- Film poster
- Directed by: C. V. Rajendran
- Written by: Chi. Udayashankar (dialogues)
- Screenplay by: M. D. Sundar
- Story by: M. D. Sundar
- Produced by: Dwarakish
- Starring: Vishnuvardhan; Dwarakish; Manjula;
- Cinematography: D. V. Rajaram
- Edited by: Yadav Victor
- Music by: Rajan–Nagendra
- Production company: Dwarakish Chithra
- Distributed by: Eshwari Pictures; Srinivasa Pictures; Khadri Enterprises;
- Release date: 23 December 1978;
- Running time: 153 minutes
- Country: India
- Language: Kannada

= Singaporenalli Raja Kulla =

Singaporenalli Raja Kulla is a 1978 Indian Kannada-language action film directed by C. V. Rajendran and produced by Dwarakish. The film stars Vishnuvardhan and Dwarkish, alongside Manjula, Felina, Lokanath, Uma Shivakumar, Shakti Prasad and Thoogudeepa Srinivas. The music was composed by Rajan–Nagendra, while cinematography and editing were handled by D. V. Rajaram and Yadav Victor.

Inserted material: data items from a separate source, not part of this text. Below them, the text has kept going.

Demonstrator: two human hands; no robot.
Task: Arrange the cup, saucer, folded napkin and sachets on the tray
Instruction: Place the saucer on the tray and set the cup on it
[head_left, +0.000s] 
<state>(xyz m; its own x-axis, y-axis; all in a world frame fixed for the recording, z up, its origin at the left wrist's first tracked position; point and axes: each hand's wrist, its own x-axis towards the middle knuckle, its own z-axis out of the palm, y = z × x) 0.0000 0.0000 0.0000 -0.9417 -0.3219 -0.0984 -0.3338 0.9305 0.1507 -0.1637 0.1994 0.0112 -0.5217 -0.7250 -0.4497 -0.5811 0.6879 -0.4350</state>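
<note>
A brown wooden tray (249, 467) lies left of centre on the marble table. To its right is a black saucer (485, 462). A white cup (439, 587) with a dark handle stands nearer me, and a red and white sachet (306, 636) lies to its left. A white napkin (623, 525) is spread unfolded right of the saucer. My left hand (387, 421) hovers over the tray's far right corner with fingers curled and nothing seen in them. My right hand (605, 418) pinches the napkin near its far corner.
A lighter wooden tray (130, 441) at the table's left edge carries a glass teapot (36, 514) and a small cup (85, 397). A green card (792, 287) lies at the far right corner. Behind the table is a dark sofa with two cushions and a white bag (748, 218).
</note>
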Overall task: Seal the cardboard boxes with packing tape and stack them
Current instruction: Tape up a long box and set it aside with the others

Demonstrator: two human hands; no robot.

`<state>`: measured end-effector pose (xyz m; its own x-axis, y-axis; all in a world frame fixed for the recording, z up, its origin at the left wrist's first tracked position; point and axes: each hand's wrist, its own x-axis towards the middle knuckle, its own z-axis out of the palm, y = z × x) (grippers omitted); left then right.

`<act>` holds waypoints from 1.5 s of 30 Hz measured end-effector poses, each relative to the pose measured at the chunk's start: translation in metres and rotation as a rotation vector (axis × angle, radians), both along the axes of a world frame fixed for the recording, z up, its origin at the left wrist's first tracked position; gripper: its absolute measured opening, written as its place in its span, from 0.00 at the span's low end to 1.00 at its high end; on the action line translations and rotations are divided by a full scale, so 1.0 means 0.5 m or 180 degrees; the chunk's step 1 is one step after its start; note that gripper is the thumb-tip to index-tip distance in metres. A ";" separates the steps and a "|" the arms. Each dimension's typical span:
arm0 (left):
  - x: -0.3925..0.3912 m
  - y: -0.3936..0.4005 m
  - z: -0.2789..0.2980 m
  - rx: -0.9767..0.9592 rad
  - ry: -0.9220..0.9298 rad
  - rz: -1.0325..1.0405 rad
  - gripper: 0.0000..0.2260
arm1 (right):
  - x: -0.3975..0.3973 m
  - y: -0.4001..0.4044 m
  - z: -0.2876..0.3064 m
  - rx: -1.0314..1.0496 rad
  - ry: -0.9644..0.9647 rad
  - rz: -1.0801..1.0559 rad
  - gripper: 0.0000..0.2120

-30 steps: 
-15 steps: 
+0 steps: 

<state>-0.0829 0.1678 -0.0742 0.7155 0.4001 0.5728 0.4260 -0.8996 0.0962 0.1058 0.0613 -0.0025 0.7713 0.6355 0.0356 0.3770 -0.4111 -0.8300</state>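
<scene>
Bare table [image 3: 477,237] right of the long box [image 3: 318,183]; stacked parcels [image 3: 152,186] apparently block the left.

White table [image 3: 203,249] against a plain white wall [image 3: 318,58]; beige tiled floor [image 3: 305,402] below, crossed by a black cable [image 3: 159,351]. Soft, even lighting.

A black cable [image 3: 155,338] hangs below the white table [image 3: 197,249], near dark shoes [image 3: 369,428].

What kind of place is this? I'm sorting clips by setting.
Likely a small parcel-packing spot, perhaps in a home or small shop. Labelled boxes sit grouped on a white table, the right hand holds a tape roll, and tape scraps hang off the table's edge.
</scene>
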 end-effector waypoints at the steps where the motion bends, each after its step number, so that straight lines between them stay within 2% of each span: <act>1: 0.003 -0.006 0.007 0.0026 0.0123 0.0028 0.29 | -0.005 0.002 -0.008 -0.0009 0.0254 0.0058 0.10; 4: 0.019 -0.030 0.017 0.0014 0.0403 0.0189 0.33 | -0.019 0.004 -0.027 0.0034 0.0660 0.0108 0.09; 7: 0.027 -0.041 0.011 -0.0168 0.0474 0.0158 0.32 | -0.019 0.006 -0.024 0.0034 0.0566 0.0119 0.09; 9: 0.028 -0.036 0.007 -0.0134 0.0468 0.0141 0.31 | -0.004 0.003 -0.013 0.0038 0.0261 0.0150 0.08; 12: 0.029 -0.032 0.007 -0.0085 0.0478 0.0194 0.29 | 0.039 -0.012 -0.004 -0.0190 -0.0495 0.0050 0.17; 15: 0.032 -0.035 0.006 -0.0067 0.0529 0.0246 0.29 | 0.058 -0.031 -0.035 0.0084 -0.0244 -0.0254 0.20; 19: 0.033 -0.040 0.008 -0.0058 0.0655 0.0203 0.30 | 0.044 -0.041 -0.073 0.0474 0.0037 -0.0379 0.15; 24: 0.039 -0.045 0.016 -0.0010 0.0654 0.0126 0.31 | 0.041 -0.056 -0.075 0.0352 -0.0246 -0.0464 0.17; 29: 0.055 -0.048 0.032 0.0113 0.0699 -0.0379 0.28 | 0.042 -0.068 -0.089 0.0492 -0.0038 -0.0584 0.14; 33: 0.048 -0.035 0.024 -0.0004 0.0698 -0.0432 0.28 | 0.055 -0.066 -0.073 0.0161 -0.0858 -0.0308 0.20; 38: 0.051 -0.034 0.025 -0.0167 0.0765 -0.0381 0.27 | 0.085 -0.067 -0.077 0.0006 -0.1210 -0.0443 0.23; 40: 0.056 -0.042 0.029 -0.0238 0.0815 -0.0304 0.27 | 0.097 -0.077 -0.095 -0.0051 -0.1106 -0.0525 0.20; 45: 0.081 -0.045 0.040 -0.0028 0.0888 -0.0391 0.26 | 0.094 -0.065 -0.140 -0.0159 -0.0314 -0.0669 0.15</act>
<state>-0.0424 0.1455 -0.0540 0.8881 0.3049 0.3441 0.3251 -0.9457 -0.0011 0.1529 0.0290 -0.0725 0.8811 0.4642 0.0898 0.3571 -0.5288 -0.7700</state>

Set and shot in Singapore, Singaporenalli Raja Kulla was the first Kannada film to be shot outside India in a country, which is not a neighbouring nation. It is also the second Kannada film to be shot outside India after Operation Diamond Racket (which was shot in Nepal and released four months before this film). However, it was widely credited for having started the trend of shooting abroad.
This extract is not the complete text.